In the documentary, players offer their opinions on Langer’s resignation, which came after Cricket Australia offered the former Test opener a six-month extension after winning the T20 World Cup and Ashes. Langer turned the offer down.
“He wanted to keep coaching,” Australia’s opening batsman David Warner says in the documentary. “I think it was a bit of a kick in the face to offer him a six-month contract.
“From my perspective, yeah I could say he lost a fair few players and probably the wrong players.”

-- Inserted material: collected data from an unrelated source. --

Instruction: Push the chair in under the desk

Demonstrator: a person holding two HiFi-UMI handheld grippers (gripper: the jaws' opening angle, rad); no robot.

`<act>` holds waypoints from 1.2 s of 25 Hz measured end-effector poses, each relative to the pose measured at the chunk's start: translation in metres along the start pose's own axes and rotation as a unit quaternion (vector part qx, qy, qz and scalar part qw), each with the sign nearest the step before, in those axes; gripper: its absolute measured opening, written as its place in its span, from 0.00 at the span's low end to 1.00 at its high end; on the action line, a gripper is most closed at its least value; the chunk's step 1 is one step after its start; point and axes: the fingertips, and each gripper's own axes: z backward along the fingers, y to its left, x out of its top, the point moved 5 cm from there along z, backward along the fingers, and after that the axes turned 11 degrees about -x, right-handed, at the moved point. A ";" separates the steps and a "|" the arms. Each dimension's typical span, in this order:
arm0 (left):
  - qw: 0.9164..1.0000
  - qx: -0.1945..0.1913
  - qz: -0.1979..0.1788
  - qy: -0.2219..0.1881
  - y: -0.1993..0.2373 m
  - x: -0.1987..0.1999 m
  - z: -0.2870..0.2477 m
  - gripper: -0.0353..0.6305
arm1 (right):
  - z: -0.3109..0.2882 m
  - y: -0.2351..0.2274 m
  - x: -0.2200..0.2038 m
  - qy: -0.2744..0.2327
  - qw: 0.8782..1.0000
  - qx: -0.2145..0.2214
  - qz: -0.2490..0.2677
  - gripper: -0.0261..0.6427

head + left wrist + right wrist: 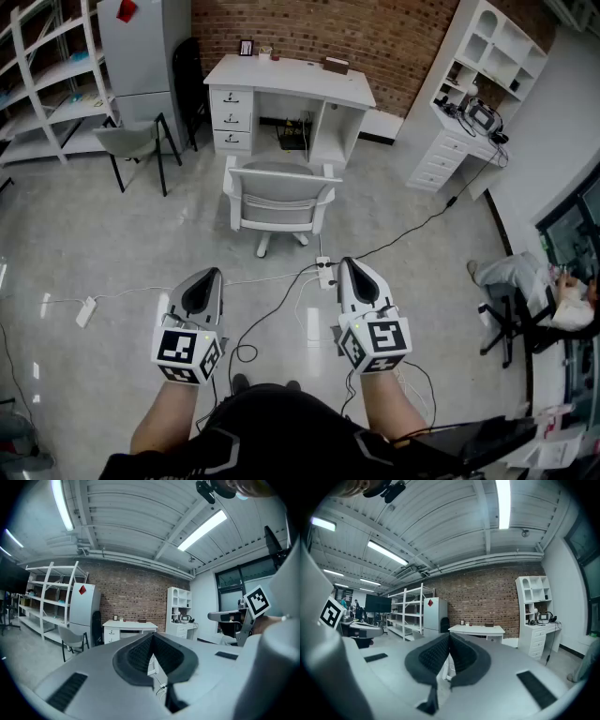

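Observation:
A white desk (286, 73) with drawers on its left side stands against the brick wall. A white and grey armchair (277, 195) on a wheeled base stands in front of it, pulled out, its back toward me. My left gripper (208, 277) and right gripper (348, 270) hover side by side well short of the chair, both shut and empty. The desk shows small and far beyond the shut jaws in the left gripper view (129, 625) and in the right gripper view (477, 630).
A power strip (323, 271) and cables (272, 309) lie on the floor between me and the chair. A grey chair (131, 142) and shelving (47, 84) stand at left, a white shelf unit (473, 103) at right. A seated person (534, 291) is at far right.

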 end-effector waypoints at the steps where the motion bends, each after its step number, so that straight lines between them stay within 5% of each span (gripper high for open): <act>1: 1.000 -0.001 0.000 0.001 0.000 -0.001 0.001 0.06 | 0.000 0.001 0.000 0.000 1.000 -0.001 0.000 0.05; 30: 0.999 -0.041 0.026 -0.001 0.043 -0.021 0.041 0.06 | 0.011 0.071 0.000 0.004 1.000 -0.012 0.020 0.05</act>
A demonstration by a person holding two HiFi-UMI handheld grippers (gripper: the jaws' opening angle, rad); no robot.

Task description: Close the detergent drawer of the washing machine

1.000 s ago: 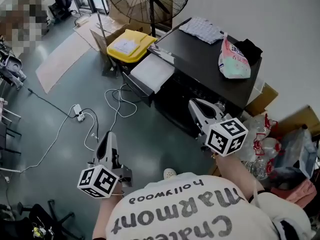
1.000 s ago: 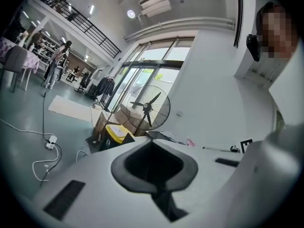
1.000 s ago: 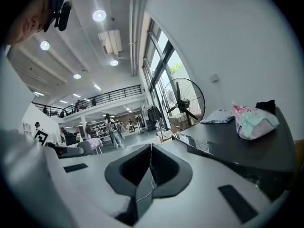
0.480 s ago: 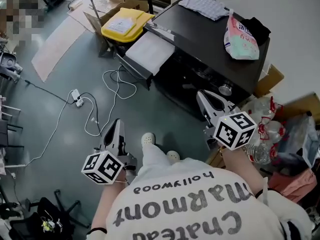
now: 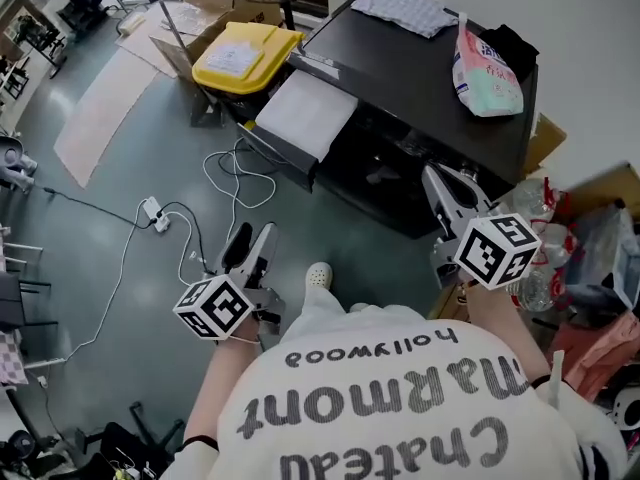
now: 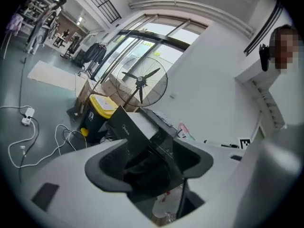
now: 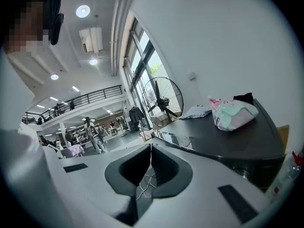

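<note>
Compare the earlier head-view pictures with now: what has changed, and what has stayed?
The left gripper has edged toward the white pulled-out drawer and its jaws have just been opening, nothing between them. The right gripper stays shut and empty; the drawer stays out of the black washing machine.

The head view is evenly, softly lit from above; shadows are faint and short. The floor (image 5: 120, 218) reads a flat grey-green; the washer (image 5: 430, 78) top carries a dull sheen, and its black front loses detail in shade. Both gripper views are wide-angle, with straight lines bowed and corners vignetted black; the windows (image 6: 147, 39) behind the fan (image 6: 141, 82) are blown out white; ceiling lamps (image 7: 83, 11) flare as round spots — the near foreground is soft.
</note>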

Langer agreed with Warner’s remarks.
“That’s usually how it works,” Langer said. “Davey is right. You lose a few players or people don’t like the way you go about your business, and it makes it hard. That’s also part of being a head coach. One thing I’ve learnt in life is if you try and please everyone, you please no one. Of course, there’s not a head coach in the history of the world who every player loves.
Justin Langer and David Warner at the Boxing Day Test in 2019.Credit:AAP
“The truth is, on my kids’ lives, 90 per cent of the players I’m still in touch with. I have been for 10 months. Every time we see each other, we give each other a hug. It’s like I was still the coach. When I saw the players [during the summer while on commentary duties], it was no stress. I knew it wouldn’t be. There was this big narrative that we hated each other. It’s just not true.
“That’s why it’s been so hard on my family. [My family say to me] ‘They’re making it out like you hate each other’. No stress. I get it. I probably didn’t like their style as a player either. That’s OK. That’s life. When you have to do selections and have tough conversations, that’s part of being a coach.”
Lyon, who praises Langer for his passion, admits in the documentary he struggled with the coach’s volatility.
“They say I’m unapproachable when we lose,” Langer said. “I say, ‘Yeah, I go quiet’ … but it lasts maybe for two hours but never more than 24. Hand on heart, I don’t think I was angry. I was just quiet. Some people have 10 beers and smile their way through it.
“My mind was going a million miles an hour to work out how we can get it better next time. Anyone who knows me knows I’m like a f—ing hippy, mate. I love reading and writing and gardening.”
In episode three, Cummins broaches the subject of Langer’s exit and his decision to release a public statement backing his teammates.
In February, Cummins said: “To all past players, I want to say this: just as you have always stuck up for your mates, I’m sticking up for mine.”
In the documentary, Cummins says: “CA sourced out quite a few people for their feedback but there was nothing out of the blue then. He was brilliant when we needed him in those initial years.
“I was going to say something straight away. Then I thought there’s just so much rubbish out there and so much noise that, let’s just give it a couple of days. So, I remember sitting down. I basically wrote a few thoughts.”
In the documentary, left-arm spinner Ashton Agar says of Cummins’ response: “It was incredible. It was eloquent, it was thoughtful and it was supportive of his players.”
Langer told the Herald and The Age that headlines saying players had been “walking on eggshells” were misleading and referred to comments by opener Usman Khawaja in the previous documentary.
“That actual scene, we’d just come back from Sandpapergate and we’d just been beaten by India in Melbourne,” Langer said. “That all comes down to one single meeting we had post-game after losing in Melbourne. Uzzie was unbelievably positive about me publicly after all this stuff was going on.
“Uzzie is one of the best people that I have met in Australian cricket because he’s so honest. I respect that so much.”